Erdogan a également créé une quatrième impasse dans les relations de la Turquie avec l’Organisation du Traité de l’Atlantique Nord (OTAN) et son leader, les États-Unis. Cela a conduit à une situation surréaliste dans laquelle les forces turques envahissant la Syrie à un moment donné, craignaient un affrontement direct avec les troupes américaines aidant les Kurdes syriens à consolider leur emprise sur un morceau de territoire.
L’implication d’Erdogan en Syrie l’a obligé à essayer d’être gentil avec les Russes qui étaient en train d’émerger en tant qu’acteur majeur là-bas. Cela, à son tour, a élargi la distance avec les États-Unis et l’Union européenne à un moment où ils avaient leurs propres problèmes avec la Russie de Vladimir Poutine. M. Erdogan s’est rendu compte trop tard que la Turquie, divorcée de l’OTAN, ne serait pas aussi précieuse pour la Russie, qui donc nierait l’influence dont Ankara aurait pu rêver.
Enfin, Erdogan a créé une cinquième impasse économique en jetant l’ombre d’un doute sur les options politiques qu’il pourrait envisager une fois reconfirmé dans sa position. Il y a quatre ans, la Turquie semblait définitivement convertie à un modèle de libéralisme économique qui mettait l’accent sur l’entreprise privée, limitait le secteur public à quelques domaines clés et respectait les normes et pratiques internationales en matière de transparence et de primauté du droit.

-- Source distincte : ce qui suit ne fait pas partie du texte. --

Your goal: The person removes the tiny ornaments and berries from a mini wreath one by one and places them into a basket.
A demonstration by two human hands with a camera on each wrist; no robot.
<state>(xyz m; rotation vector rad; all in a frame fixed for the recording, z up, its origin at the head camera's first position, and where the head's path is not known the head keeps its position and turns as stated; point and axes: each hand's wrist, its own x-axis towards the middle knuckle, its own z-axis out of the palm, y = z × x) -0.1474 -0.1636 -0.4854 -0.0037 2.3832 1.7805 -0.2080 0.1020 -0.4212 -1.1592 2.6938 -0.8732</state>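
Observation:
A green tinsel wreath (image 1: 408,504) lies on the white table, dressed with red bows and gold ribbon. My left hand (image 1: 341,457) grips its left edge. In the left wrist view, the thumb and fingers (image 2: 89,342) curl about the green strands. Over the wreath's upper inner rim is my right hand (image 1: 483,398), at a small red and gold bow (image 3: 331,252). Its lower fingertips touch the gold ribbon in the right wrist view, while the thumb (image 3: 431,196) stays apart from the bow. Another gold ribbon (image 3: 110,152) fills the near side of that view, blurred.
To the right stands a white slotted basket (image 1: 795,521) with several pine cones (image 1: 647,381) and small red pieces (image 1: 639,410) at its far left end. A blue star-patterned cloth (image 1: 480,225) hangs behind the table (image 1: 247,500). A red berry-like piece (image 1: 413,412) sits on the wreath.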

Aujourd’hui, cependant, l’économie turque semble être sujette à des tentations interventionnistes, à des pratiques de corruption et à des manigances répandues dans les soi-disant «pays en développement» constitués de petits gouvernements autocratiques.
Il n’est pas surprenant que l’investissement étranger direct soit tombé à son niveau le plus bas depuis 2010 alors que la monnaie turque, la lire, a perdu près d’un tiers de sa valeur par rapport à un panier de devises mondiales. Le taux de croissance annuel turc prévu par la Banque mondiale est le plus bas depuis 2008 avec une récession de plus en plus préoccupante.
Paradoxalement, au cours de cette campagne électorale, aucune de ces impasses ne s’est avérée prendre la part prédominante qu’elle le méritait, puisque tous les partis et leurs candidats à la présidentielle semblent s’effondrer face à la personnalisation de l’exercice qu’Erdogan voulait mettre sur pied.
En ce sens, Erdogan a peut-être déjà gagné.
En cette période d’incertitude, de nombreux électeurs peuvent décider qu’il vaut mieux s’en tenir au diable qu’ils connaissent plutôt que de risquer de faire la cour à un inconnu.
Cependant, la victoire d’Erdogan pourrait également susciter sa perte, surtout si, comme beaucoup le pensent, le taux de participation et sa part des voix diminuent.
par Amir Taheri
Amir Taheri a été le rédacteur en chef du quotidien Kayhan en Iran de 1972 à 1979. Il a travaillé ou écrit pour d’innombrables publications, publié onze livres et a été chroniqueur pour Asharq Al-Awsat depuis 1987.